I was at the annual Central States Philosophical Association conference this weekend (a really great conference, I have to say!), and attended a very interesting talk by Sandy Goldberg on whether we should hold controversial philosophical beliefs. I'm not going to summarize the talk, as I don't know whether Sandy would appreciate that. :) But I would like to discuss the issue in general terms, as it's something that's rattled around in my head for a number of years, and suspect it may have rattled around in many readers' heads as well!
Just the other day at Daily Nous, there was a discussion about telling students our philosophical beliefs. We've discussed this issue here before too! In short, some people think it's okay (viz. it's honest, it makes the classroom more exciting), whereas other people don't think it's so okay (viz. it corrupts the ideal of dispassionate, fair inquiry, and plays into faculty-student power relations). I don't want to rehearse these concerns here. But of there's another concern about why it might not be a good idea to share one's beliefs in the classroom: one shouldn't have beliefs about controversial philosophical issues at all. Allow me to give some reasons in favor of this idea.
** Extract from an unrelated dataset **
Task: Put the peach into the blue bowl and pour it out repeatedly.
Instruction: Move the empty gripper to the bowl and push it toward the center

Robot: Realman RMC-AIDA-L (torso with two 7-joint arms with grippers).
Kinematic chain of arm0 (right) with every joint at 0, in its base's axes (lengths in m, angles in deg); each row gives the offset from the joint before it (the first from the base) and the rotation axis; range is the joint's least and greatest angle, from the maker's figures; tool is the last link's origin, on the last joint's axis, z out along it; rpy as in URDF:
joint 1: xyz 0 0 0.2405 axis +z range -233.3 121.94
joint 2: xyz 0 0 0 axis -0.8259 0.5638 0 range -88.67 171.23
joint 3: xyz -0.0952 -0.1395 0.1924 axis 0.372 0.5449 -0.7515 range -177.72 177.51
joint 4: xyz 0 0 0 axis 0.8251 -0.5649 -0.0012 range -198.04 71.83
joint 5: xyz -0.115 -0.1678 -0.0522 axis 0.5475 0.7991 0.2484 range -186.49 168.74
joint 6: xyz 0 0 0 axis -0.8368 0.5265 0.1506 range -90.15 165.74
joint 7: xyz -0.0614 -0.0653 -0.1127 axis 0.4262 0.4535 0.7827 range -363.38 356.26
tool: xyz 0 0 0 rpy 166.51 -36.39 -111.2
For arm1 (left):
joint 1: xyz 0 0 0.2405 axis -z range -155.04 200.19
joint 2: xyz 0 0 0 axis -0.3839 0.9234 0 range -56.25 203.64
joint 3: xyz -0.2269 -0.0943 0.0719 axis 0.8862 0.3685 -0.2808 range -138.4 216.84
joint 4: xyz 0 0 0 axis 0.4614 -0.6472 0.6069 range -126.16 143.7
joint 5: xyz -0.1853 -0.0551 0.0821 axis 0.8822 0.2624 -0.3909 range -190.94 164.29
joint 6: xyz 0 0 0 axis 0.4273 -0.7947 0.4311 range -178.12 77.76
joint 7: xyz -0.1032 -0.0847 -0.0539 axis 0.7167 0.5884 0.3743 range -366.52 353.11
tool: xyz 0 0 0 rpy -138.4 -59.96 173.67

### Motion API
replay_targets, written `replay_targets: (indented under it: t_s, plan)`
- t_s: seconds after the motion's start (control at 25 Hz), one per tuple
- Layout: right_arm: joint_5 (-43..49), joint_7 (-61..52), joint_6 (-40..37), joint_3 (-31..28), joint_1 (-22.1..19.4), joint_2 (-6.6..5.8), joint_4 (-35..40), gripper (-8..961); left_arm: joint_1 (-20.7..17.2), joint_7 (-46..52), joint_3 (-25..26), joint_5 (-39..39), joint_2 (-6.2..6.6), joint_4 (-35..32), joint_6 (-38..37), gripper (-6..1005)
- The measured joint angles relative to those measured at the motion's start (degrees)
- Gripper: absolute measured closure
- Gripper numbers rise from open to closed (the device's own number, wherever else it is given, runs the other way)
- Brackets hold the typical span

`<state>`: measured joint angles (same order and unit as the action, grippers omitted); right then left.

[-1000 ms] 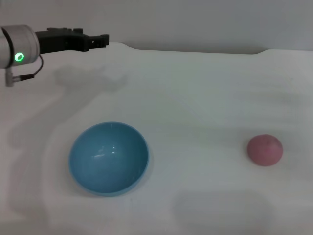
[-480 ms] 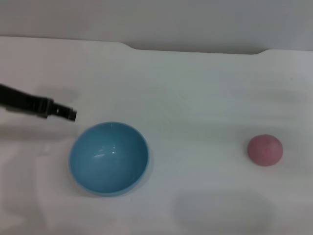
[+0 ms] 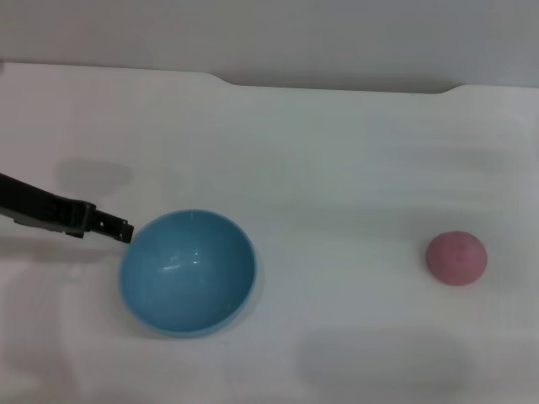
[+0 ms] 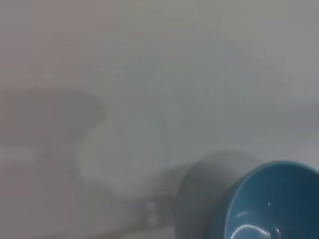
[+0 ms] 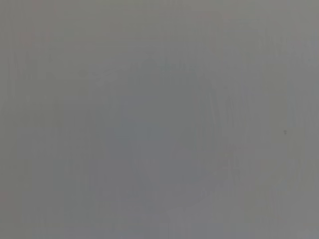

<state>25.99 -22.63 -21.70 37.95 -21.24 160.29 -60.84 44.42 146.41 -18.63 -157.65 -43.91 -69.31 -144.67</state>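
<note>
The left gripper [image 3: 125, 229] is seen in the head view only as a thin dark bar entering from the left edge, most of the arm being cut off by the frame. Its tip is placed just beside the near-left rim of the blue bowl [image 3: 187, 271], and contact with that rim cannot be confirmed. Whether its fingers are parted or closed cannot be told, and nothing is seen to be held by it. The bowl is shown upright on the white table [image 3: 337, 168], toward the left of the work area, as a round, deep, glossy light-blue vessel with small highlights on its inner wall and nothing inside it. No mark, label or writing is found on it. In the left wrist view only part of the blue bowl [image 4: 271, 204] is caught at the frame's corner, the rest being cut off, and the surrounding table is rendered as a hazy grey with soft shadows. Farther right in the head view, well apart from the bowl, the peach [image 3: 456, 257] is lying on the table, small, round, matte and pink-red. The right wrist view is filled by a featureless grey surface, and the right gripper is not shown in any view.
</note>
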Motion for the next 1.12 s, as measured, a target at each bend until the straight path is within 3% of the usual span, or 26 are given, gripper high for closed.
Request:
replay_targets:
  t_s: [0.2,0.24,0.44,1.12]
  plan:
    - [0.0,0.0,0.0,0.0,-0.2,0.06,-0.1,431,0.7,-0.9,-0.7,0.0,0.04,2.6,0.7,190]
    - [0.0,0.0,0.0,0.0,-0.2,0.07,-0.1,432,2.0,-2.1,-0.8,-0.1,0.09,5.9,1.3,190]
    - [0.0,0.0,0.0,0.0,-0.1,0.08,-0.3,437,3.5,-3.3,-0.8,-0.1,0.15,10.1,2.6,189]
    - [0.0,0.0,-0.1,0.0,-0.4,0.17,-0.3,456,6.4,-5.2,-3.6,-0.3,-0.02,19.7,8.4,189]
Consider any controversial philosophical issue you like--say, the metaphysics of causation. On any such issue, there will be a number of mainstream philosophical views with strong arguments in their favor. Moreover, whatever view one has of the arguments, one has epistemic peers in the discipline--really, really smart people who have throught through the arguments just like you have--who hold very different views than you do. are certain moral worries to have about believing controversial things when the evidence isn't clear. Further, as our own Helen De Cruz notes here at NewAPPS, it's well-known that people's beliefs tend to bias them. In particular, people tend to be notoriously biased in favor of whatever beliefs they actually have at any given time. Because of these facts, one might think, none of us are epistemically entitled to hold controversial philosophical beliefs. We should remain agnostic about controversial philosophical issues because (a) the arguments on controversial issues are disputed among our epistemic peers, and (b) holding beliefs on uncertain grounds tends to bias one in epistemically problematic ways.
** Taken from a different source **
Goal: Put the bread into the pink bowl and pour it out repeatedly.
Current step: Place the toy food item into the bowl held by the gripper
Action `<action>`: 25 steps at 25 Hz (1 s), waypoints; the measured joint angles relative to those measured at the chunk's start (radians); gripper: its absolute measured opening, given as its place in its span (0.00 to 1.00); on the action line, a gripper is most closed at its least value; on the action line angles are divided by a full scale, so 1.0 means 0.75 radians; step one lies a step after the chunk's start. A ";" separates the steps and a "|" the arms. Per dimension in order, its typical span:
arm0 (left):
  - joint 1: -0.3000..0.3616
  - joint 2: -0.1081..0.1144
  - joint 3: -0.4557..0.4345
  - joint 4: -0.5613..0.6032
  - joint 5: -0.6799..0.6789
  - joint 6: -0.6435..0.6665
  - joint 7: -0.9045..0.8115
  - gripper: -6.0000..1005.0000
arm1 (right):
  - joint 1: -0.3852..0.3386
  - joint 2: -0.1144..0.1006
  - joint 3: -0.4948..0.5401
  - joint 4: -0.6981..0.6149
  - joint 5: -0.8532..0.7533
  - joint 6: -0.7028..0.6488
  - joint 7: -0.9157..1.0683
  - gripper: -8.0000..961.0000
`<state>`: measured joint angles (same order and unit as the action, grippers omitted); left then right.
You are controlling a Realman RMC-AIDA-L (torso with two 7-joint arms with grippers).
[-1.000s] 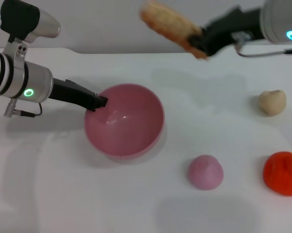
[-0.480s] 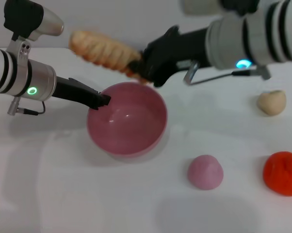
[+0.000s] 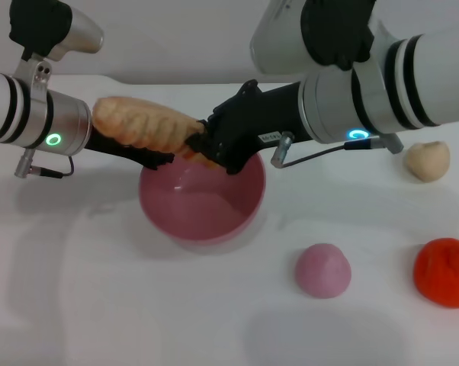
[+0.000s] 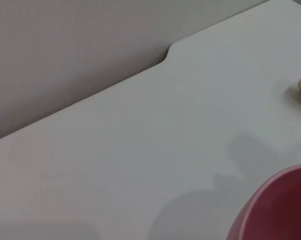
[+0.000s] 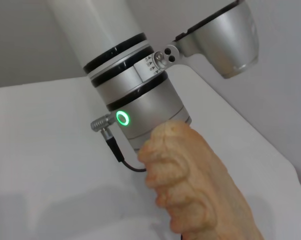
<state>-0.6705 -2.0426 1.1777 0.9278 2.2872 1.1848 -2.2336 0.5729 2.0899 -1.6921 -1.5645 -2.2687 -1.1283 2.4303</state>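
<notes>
Right claw (image 3: 207, 146) clamped on one end of the bread (image 3: 142, 126), black fingers pinching it just over the far rim of the pink bowl (image 3: 203, 200); loaf held in the air, roughly level, stretching from the claw toward the robot's left, above the bowl's far-left rim and across the front of the left arm's silver wrist; ridged tan side facing up. Seen from the right wrist, same bread (image 5: 200, 190) reaching out toward the left arm's wrist ring with its green light. Left claw (image 3: 155, 158) down at the bowl's left rim, black fingers closed on the rim, partly hidden behind the loaf. Bowl upright on the white counter (image 3: 100, 305), nothing inside. Off to the right on the counter, well apart from the bowl: a small pink dome (image 3: 322, 270), a red-orange lump (image 3: 444, 271), a beige lump (image 3: 428, 160).
</notes>
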 joint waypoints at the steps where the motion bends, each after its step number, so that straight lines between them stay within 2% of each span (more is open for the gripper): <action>1: 0.000 0.001 0.000 -0.001 0.000 0.000 0.000 0.12 | -0.002 0.000 0.003 0.001 0.005 0.003 0.001 0.13; 5: 0.000 0.004 -0.003 -0.002 0.000 -0.003 -0.004 0.12 | -0.009 -0.001 0.009 -0.005 0.008 0.008 0.000 0.13; 10: 0.001 0.007 0.000 -0.002 0.000 -0.005 -0.016 0.12 | -0.008 -0.001 0.015 -0.010 0.009 0.009 0.000 0.37; 16: 0.010 0.008 -0.001 -0.002 0.000 -0.009 -0.016 0.12 | -0.008 -0.001 0.023 -0.017 0.009 0.010 -0.001 0.59; 21: 0.013 0.007 0.000 -0.002 0.000 -0.009 -0.018 0.12 | -0.007 -0.001 0.024 -0.025 0.009 0.008 -0.001 0.68; 25: 0.014 0.009 0.000 -0.002 0.000 -0.010 -0.018 0.12 | -0.013 -0.001 0.040 -0.044 0.009 -0.001 0.000 0.68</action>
<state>-0.6599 -2.0362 1.1779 0.9265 2.2871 1.1772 -2.2473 0.5635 2.0892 -1.6619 -1.5973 -2.2622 -1.1293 2.4301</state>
In addition to these epistemic worries--that none of us are justified in believing controversial philosophical hypotheses--there are some natural moral worries to have about believing in controversial things without clear evidence. When we believe things, after all, we tend to espouse them. When it comes to moral or political issues, for instance, a person who really believes controversial philosophical ideas (e.g. about libertarianism, egalitarianism, etc.) is likely to convey those beliefs to others, and not just other philosophers, but other people (e.g. at cocktail parties, public debates, etc.). The worry, in other words, is this: there's something wrong with believing controversial philosophical hypotheses because doing so is apt to cause one to lead others to believe the same things (on epistemically uncertain grounds!). To put it another way: how is okay to espouse beliefs that you're not epistemically entitled to believe, and that your audience wouldn't be epistemically entitled to believe either.
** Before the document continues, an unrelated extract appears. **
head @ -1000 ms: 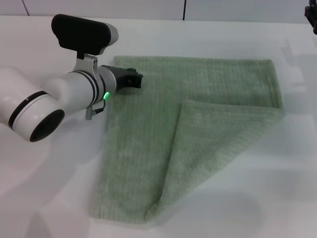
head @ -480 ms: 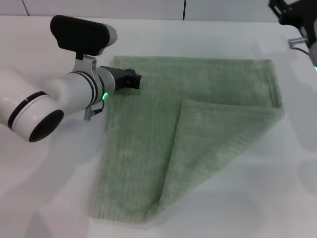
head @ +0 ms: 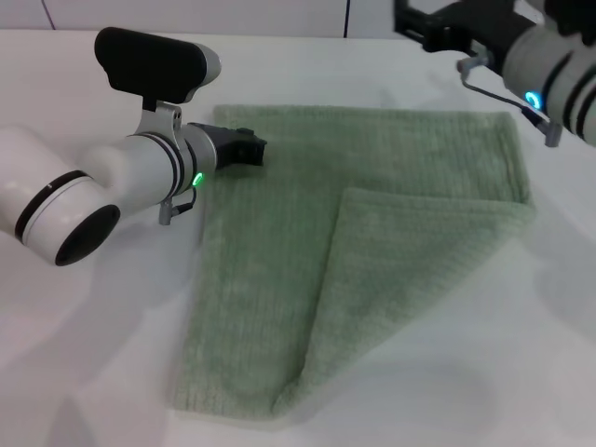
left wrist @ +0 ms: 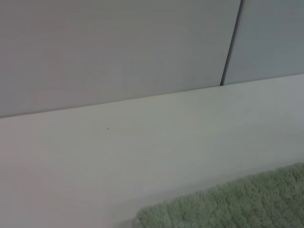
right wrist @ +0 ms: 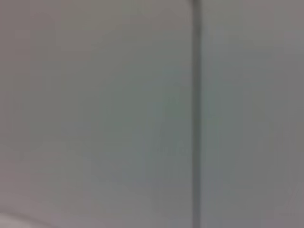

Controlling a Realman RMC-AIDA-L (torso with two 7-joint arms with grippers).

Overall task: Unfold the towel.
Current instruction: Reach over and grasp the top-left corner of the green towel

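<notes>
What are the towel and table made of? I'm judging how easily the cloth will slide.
The towel looks like pale green terry cloth: fuzzy, matte, faintly ribbed pile with a hemmed edge. The table appears to be smooth white laminate or painted board; its faint sheen suggests a hard, slick finish.

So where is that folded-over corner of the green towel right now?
In the head view the folded corner lies on the towel's near right part, away from the left gripper at its far left corner.

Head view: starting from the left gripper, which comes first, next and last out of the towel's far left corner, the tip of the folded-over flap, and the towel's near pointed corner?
Measured from the left gripper, resting on the towel:
1. Far left corner, just beside the gripper.
2. Tip of the folded-over flap, toward the towel's middle.
3. Near pointed corner, at the front edge.

The right gripper hangs above the far side.
</notes>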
I've put these worries abstractly, but I take it they are probably familiar enough to most of us, at least implicitly. I ask myself, "Should I really believe in dualism given that (A) I used to be a physicalist, (B) many really, super-intelligent philosophers see the arguments differently, etc.? Should I really believe my views about moral theory--the views I defend in the book I just finished--given that (A) the arguments surely aren't proofs (few philosophical proofs exist anywhere!), (B) readers will be apt to find flaws in the arguments, see things differently, etc." When I put things this way, it seems intuitive to me that I shouldn't believe. And yet...when I consider why I hold the views I do, I hold them because, in my best judgment, the best arguments support them. In which case it seems intuitively like I should believe my views (it would be epistemically and morally disingenuous not to!). What is a morally and epistemically responsible philosophers to do?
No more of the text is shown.